Tuesday, March 24, 2009

Working to Win

Working to Win
By Brenda Black

Towering teenagers quietly walked onto the basketball court a full hour before the national championship game. The long white pin stripe down the side of their black warm-up suits accentuated each players lean and lengthy stature. They moved through stretches and drills in unison, barely uttering a word. Solemn faces clarified the serious business ahead.

With admirable athleticism, these 15 to 18 year old boys demonstrated their preparedness for a man's high-speed game that would demand quick thinking, grit and grace. As they moved through their drills with fluid strides and accuracy, their coach stood calmly to the side, offering instruction. He watched with pleasure as the young gentlemen carried out his commands.

Their contenders arrived ten minutes before tip-off, scrambling into jerseys as they haphazardly took one end of the court and rushed through some individual warm-ups. They sauntered in as a pack, chattering and seemingly indifferent to their tardiness.

Each team was equally talented. All the players were remarkable athletes and good sports. Though evenly matched in ability, I found myself cheering for the team that honored the privilege of that moment. The game began a full fifteen minutes late thanks to the dawdling team as thousands of spectators fidgeted in their seats.

In the end, a mere couple of points transformed game faces into broad grins when the tall team in black took home the trophy, title and deserved respect from a crowd of cheering fans.

Some would contend the better team won. Others would vow that a little more time may have swayed the scoreboard the opposite direction. I believe it was justice plain and simple. The team that honored the committee, respected the audience and applied diligence, won the championship.

True winners are just as obvious in the workforce. As more and more folks face unemployment, the competition grows fierce for fewer paying positions.

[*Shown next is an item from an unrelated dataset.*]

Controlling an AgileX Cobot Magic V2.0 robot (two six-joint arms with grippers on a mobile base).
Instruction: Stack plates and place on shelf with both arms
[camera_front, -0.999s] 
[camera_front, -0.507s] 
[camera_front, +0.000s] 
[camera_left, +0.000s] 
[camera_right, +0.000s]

This summer, out-of-work managers may be filling out applications right next to the freckle-faced teen trying to hire on at the local convenience store or theme park. Who will the boss hire and on what will he base his criteria? I'd like to think that quality will count once again. I would hope that dependability and responsibility would be valued and justly compensated.

While so many scramble for their free handouts and think society owes it to them, there are those who admirably still demonstrate a strong work ethic. Some still strive to be creative and productive even when unexpected lay-offs and company closures push them out the door. Their regard for diligence has earned them the respect they deserve and I pray they will draw on that during these difficult times.

In this age of entitlement, true champions in the labor force stand out. They show up on time. They work hard. They listen to their superiors and cooperate with fellow employees. And they take the job seriously.

It's time to remember that what made our nation great were hard-working citizens, not bureaucracies and red tape. Dreams were built by undaunted drive, not a fairness policy. Homes and happiness were established by the hands of gifted craftsmen and pride. America's working class once again needs to see the benefits and satisfaction for a job well done rather than wait for charity. It's time to think outside the box, discover ways to survive and thrive by using our untapped talents instead of withering from laziness and indifference.

Whether we win or lose in this economic clash is based on how we respect the privilege of employment and how we apply ourselves to the game. Made in America needs to mean something again. May the Lord bless those who are willing to do their best and supply all their needs. They are the true champions who will make our country great again.